Identify all lines in the data containing the string "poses". Copy them out.

Data entries
┄┄┄┄┄┄
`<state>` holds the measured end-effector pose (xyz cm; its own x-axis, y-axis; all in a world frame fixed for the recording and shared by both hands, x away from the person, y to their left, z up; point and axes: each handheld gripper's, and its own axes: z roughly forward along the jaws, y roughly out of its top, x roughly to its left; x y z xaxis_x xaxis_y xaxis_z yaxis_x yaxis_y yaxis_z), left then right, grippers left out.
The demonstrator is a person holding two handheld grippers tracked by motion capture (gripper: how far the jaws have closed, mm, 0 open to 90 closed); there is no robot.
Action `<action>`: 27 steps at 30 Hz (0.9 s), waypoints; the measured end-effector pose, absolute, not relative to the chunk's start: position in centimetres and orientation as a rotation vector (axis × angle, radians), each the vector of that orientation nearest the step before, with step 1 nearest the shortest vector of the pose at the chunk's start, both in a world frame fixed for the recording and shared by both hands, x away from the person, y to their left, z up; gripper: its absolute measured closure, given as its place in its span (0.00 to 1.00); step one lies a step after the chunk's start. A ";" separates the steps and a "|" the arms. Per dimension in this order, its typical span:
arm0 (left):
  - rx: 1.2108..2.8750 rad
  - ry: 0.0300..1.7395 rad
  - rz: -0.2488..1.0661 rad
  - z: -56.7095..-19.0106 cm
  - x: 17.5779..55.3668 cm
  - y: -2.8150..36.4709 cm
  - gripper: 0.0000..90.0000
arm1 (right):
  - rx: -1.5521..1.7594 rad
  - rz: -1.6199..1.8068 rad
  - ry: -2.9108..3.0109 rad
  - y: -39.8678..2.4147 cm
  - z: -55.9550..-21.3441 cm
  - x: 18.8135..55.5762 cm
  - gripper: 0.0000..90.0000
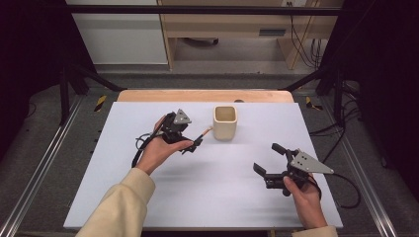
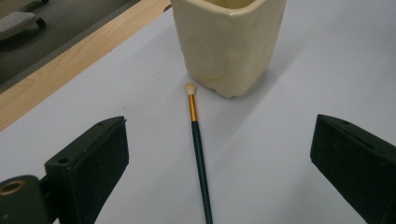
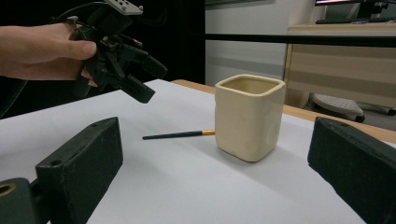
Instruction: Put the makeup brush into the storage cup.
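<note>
Nearest, right hand-held gripper: jaws spread wide, empty, parked low over the white surface, likely waiting its turn. Farther in, left hand-held gripper: also open, nothing between the jaws, tilted down over the paintbrush, seemingly lined up for a pick. Paintbrush flat on the surface, bristle tip almost at the foot of the cream cup. Cup upright beyond, empty, probably meant to receive the brush.

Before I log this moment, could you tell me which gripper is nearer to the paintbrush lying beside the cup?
The left gripper: it hovers open right above the paintbrush. The right gripper waits open farther off, across the cup.
</note>
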<state>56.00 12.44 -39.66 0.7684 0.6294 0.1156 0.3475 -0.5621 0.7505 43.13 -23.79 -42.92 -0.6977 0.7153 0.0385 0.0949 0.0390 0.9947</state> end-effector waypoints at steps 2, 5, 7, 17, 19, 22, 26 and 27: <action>2.218 0.732 0.478 -39.7 56.2 12.3 0.04 | 0.816 1.707 1.840 -23.7 -43.0 43.2 0.04; 2.235 0.736 0.471 -39.8 56.5 12.2 0.04 | 0.819 1.715 1.833 -23.7 -43.0 43.2 0.04; 2.242 0.738 0.472 -39.8 56.7 12.1 0.04 | 0.814 1.709 1.841 -23.8 -43.0 43.3 0.04; 2.276 0.765 0.459 -40.5 57.5 11.9 0.04 | 0.820 1.707 1.855 -23.8 -43.0 43.3 0.04; 2.281 0.777 0.454 -40.7 57.6 11.8 0.04 | 0.816 1.706 1.853 -23.8 -43.1 43.3 0.04; 2.286 0.789 0.449 -41.1 57.8 11.6 0.05 | 0.819 1.707 1.856 -23.7 -43.1 43.2 0.04; 2.301 0.806 0.446 -41.6 58.2 11.5 0.07 | 0.815 1.707 1.856 -23.7 -43.1 43.2 0.04; 2.303 0.809 0.447 -41.8 58.3 11.4 0.07 | 0.812 1.703 1.858 -23.7 -43.1 43.2 0.04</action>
<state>58.28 11.45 -41.76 0.7517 0.6520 0.0993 0.4312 -0.5998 0.6740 43.25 -23.68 -43.12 -0.7038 0.7093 0.0387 0.1002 0.0452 0.9939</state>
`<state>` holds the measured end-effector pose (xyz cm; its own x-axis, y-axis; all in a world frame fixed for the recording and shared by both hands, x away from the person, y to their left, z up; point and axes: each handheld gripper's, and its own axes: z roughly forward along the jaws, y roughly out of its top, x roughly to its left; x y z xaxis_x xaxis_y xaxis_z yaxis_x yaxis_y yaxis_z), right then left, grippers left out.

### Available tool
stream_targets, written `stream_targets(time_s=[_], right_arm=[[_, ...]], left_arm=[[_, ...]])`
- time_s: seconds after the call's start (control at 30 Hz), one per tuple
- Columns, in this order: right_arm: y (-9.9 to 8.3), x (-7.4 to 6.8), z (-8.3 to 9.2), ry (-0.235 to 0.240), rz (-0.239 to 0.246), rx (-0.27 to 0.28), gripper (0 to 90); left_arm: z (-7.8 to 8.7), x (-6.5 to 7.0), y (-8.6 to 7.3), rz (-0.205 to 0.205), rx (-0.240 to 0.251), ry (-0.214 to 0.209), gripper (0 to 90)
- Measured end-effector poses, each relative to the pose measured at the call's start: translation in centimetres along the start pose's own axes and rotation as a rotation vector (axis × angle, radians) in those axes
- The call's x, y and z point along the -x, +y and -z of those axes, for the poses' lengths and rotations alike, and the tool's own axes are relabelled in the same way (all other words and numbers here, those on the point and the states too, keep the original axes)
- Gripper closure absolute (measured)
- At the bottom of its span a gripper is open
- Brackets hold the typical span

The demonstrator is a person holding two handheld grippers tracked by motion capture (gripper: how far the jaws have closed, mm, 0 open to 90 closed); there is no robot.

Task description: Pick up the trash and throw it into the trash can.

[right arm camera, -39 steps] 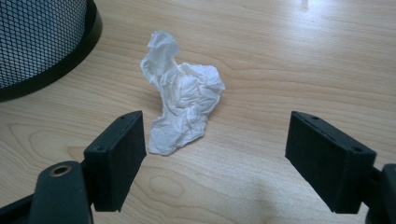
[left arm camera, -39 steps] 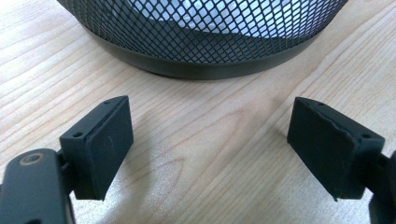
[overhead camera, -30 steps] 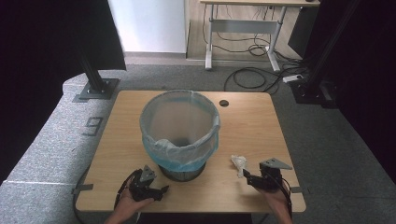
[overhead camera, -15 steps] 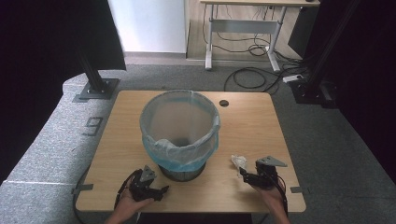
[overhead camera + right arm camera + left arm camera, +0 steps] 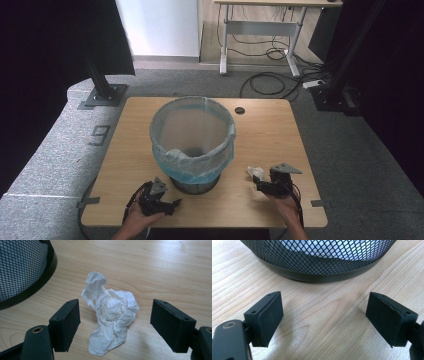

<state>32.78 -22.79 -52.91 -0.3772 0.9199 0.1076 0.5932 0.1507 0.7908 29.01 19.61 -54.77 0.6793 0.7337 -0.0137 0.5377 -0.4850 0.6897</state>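
Two grippers rest low on your desk (image 5: 260,135). Your right gripper (image 5: 113,322), jaws spread, flanks a crumpled white tissue (image 5: 110,323) without touching it. Just left stands the lined mesh bin (image 5: 192,142); your left gripper (image 5: 324,317), also spread, faces its base.

We note a light wood-grain table (image 5: 270,135) standing on grey carpet. A black mesh bin (image 5: 194,184) with a pale blue liner stands on it near the middle, toward the near edge. A crumpled white tissue (image 5: 110,315) lies on the bare wood just beside the bin's base. A small dark round cap (image 5: 240,110) sits near the far edge.
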Motion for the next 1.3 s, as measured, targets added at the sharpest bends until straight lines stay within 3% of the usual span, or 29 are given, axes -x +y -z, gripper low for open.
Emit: stream_targets(time_s=[0.63,0.87,1.07,1.3], right_arm=[[0.6,-0.3,-2.5,-0.009,-0.005,-0.027,23.6],[0.7,-0.1,-3.6,-0.009,-0.014,-0.045,27.9],[0.5,0.0,-3.9,-0.035,0.006,-0.060,35.6],[0.3,0.6,-3.5,-0.101,0.010,-0.066,54.4]], left_arm=[[0.0,0.0,0.0,-0.002,0.000,-0.001,14.2],[0.0,0.0,0.0,-0.003,-0.002,-0.003,14.2],[0.0,0.1,0.0,-0.004,-0.002,-0.004,14.2],[0.0,0.1,0.0,-0.006,-0.003,-0.005,14.2]])
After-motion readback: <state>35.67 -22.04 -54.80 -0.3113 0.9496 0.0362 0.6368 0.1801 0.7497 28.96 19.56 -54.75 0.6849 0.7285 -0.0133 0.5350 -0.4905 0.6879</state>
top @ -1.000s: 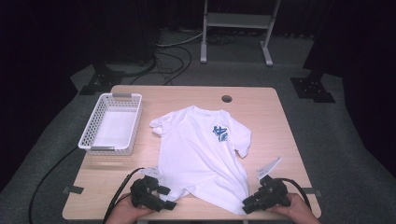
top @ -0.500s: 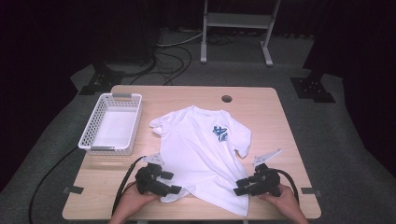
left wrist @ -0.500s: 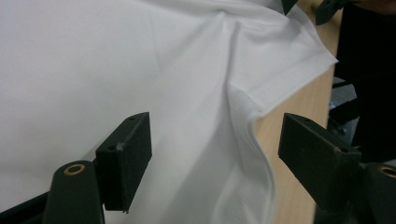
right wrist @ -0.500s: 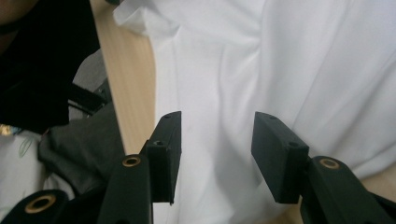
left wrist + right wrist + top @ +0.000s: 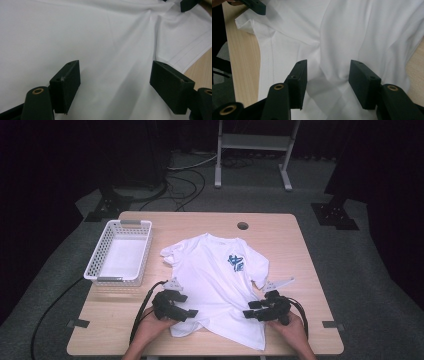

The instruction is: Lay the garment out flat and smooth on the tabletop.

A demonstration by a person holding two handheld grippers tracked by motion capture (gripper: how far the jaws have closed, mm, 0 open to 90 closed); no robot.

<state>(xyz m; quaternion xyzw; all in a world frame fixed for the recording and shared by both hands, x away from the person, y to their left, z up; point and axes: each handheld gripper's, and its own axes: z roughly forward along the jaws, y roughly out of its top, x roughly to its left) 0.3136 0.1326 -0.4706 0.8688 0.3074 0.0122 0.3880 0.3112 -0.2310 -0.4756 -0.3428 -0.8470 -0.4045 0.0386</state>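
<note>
Pale wooden table (image 5: 300,245) carries a white T-shirt (image 5: 215,275), hem nearest; left gripper (image 5: 192,313) and right gripper (image 5: 248,311) flank it, jaws just opening, spread, pinching nothing.

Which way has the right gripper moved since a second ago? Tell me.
Yes. In the high view the right gripper has moved away from the table's near edge and inward, onto the white T-shirt.

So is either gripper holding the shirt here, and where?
Neither. The left gripper and right gripper stand open over the shirt near its hem.
</note>
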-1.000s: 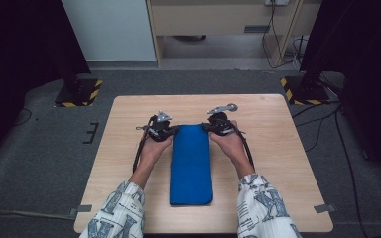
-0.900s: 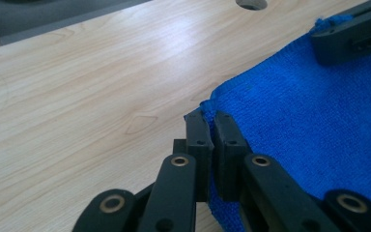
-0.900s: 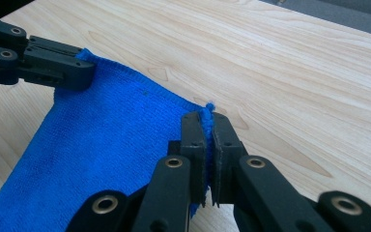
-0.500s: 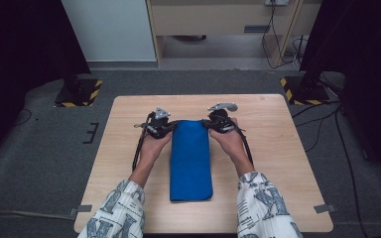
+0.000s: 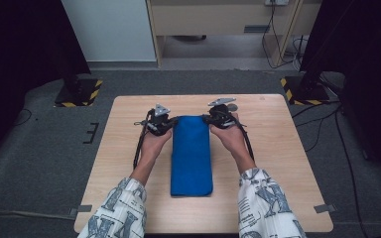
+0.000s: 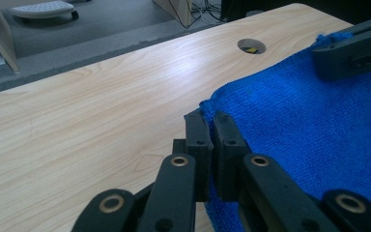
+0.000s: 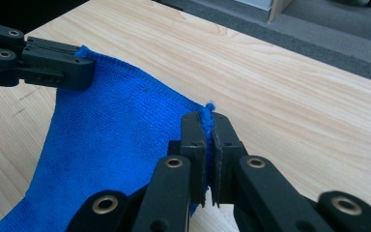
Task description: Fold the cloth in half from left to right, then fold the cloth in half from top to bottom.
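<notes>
Two arms in patterned sleeves [image 5: 267, 203] reach in over the near edge of the wooden table [image 5: 287, 163]. A blue towel [image 5: 192, 153] lies folded long and thin in the middle, between the two hands. At its far end, the left gripper [image 6: 211, 126] has its jaws squeezed tight on one corner of the towel. The right gripper [image 7: 207, 126] pinches the other far corner just as tightly. Past the table sit grey carpet and a pale cabinet [image 5: 109, 29].
</notes>
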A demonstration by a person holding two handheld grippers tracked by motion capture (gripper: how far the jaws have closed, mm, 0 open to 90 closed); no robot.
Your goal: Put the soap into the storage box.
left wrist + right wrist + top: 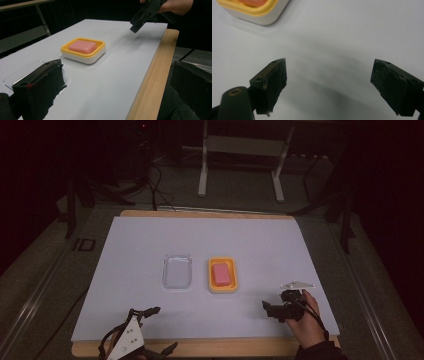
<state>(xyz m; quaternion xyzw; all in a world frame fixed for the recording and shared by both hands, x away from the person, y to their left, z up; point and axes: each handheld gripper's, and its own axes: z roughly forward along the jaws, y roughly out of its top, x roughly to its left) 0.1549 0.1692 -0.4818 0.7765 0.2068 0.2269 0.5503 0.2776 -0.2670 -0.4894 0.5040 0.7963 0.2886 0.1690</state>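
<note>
Two grippers, left gripper [150, 330] and right gripper [270, 309], both gape wide and empty at 6 o'clock on the worktop [135, 245]. The pink soap [221, 273] lies centre in its yellow dish [212, 275]; it looks firm and slippery, so grip its long sides.

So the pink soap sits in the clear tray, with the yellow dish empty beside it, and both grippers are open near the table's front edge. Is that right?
Not quite. The pink soap lies in the yellow dish, and the clear tray beside it is the empty one, as the high view shows. The rest holds: the left gripper and right gripper are open near the front edge.
</note>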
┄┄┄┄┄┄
*Answer for the task*:
- Measured end-effector poses, each relative to the pose measured at the call's start: translation in centimetres along the start pose's own axes and rotation as a rotation vector (axis × angle, radians) in those axes
- The call's x, y and z point along the -x, +y and -z of those axes, for the poses' lengths and rotations alike, and the tool's own axes are relabelled in the same way (all other words and numbers here, those on the point and the states too, keep the original axes)

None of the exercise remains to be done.